Os especialistas debateram o ritmo da atividade econômica e mostraram que há consenso no mercado sobre um cenário benigno de inflação para este semestre. "Porém, metade dos que estavam presentes acham que a inflação de serviços vai perder força e a outra metade acredita que ela vai subir ainda mais. Nesse ponto, houve uma divisão clara", afirmou um economista que pediu anonimato. Segundo esse participante, o mercado informou ao BC que espera uma retomada da atividade econômica puxada pelo consumo e pelo crédito a partir do segundo trimestre, ou, no mais tardar, no início do segundo semestre. "Na parte externa, todo mundo acha que vai ficar como está, sem grandes alterações nem piora da crise na Europa", disse.

O maior questionamento do mercado, que tem elevado a desconfiança sobre o BC, segundo economistas ouvidos pelo Correio, está na inflação para 2013 e nos efeitos do afrouxamento monetário no ano que vem. "Pelo levantamento semanal da instituição, a dispersão está muito grande entre as instituições financeiras. Há uma distribuição errática, o mercado espera qualquer coisa entre 4,5% e 6,5%", observou Silvio Campos Neto, economista da Tendências Consultoria.
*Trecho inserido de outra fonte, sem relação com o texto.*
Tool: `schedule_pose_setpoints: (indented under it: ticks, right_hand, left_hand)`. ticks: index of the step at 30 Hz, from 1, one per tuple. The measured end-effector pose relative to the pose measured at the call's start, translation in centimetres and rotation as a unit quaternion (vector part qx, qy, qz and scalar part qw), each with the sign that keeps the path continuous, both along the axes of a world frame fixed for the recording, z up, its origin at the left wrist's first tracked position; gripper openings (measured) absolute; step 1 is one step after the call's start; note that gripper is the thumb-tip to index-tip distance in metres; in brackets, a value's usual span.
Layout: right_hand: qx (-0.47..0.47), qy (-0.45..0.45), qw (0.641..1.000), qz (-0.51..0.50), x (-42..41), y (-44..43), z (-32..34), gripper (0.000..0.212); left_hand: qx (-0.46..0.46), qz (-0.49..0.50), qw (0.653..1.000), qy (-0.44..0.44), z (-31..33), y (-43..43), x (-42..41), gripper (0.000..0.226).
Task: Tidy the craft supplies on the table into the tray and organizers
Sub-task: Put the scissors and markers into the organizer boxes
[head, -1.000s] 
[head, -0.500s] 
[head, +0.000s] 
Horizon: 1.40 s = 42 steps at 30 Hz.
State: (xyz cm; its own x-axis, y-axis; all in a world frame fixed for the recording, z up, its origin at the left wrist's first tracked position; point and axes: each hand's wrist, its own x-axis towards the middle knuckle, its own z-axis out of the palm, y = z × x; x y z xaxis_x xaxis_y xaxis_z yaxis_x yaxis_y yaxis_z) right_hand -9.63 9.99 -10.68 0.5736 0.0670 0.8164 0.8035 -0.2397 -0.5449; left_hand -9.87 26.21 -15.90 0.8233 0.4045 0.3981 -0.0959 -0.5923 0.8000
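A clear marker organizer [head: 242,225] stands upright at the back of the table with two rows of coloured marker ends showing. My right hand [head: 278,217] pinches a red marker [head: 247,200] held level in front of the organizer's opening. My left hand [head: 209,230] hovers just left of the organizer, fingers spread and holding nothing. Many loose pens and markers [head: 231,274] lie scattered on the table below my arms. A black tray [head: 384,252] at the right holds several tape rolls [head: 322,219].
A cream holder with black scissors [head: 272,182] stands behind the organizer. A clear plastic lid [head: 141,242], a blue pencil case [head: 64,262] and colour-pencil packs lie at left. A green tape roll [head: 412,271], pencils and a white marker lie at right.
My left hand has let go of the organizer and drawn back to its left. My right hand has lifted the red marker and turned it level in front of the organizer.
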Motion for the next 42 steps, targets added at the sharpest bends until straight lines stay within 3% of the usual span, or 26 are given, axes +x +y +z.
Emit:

Para Mauro Schneider, economista-chefe do Banif, o Banco Central de Alexandre Tombini e Dilma Rousseff está mais tolerante com a inflação e de olho em outros horizontes da economia que não apenas o da inflação, daí a dispersão das projeções. "Não há tanta preocupação em acertar o centro da meta e isso semeia problemas de médio e longo prazo para o país", alertou.

Na avaliação de Campos Neto, o mercado está disperso porque considera a existência de riscos em torno da política monetária e fiscal. "Reduziram-se muito os ruídos, mas as coisas ainda não estão claras, principalmente por essa percepção de que o governo vai buscar crescimento a qualquer custo", criticou. O mercado, segundo especialistas, começa a questionar se o BC pretende abandonar o sistema de metas de inflação ou mudar a forma como ele foi concebido. Assim, a instituição passaria a ter duas obrigações simultâneas: controlar os preços e garantir o crescimento do país.

Carlos Kawall, economista-chefe do banco Safra, pondera que o sistema de metas não foi abandonado, mas, na visão dele, realmente há uma mudança de foco. "Esse BC é mais abrangente. Ele observa outros parâmetros da economia", disse. Luís Otávio de Souza Leal, economista-chefe do Arab Banking Corporation (ABC Brasil), defende que o comportamento atual da inflação favorece a estratégia do BC, ao menos a curto prazo. "No caso do IGP-M, por exemplo, o acumulado de 12 meses até março vai estar próximo de 3%, um valor baixo e que reforça a posição do BC na política de redução de juros", afirmou Leal.

Explicações no Senado O presidente do Banco Central, Alexandre Tombini, participa, hoje, de uma audiência pública na Comissão de Assuntos Econômicos (CAE) do Senado, onde deve ser questionado sobre a possibilidade de reduzir de maneira mais rápida a taxa de juros básicos da economia (Selic). O chefe da autoridade monetária, entretanto, vai aproveitar a ocasião para passar uma série de recados ao mercado financeiro. O objetivo é suprimir as dúvidas dos economistas sobre as estratégias da instituição e os rumos da inflação até 2013.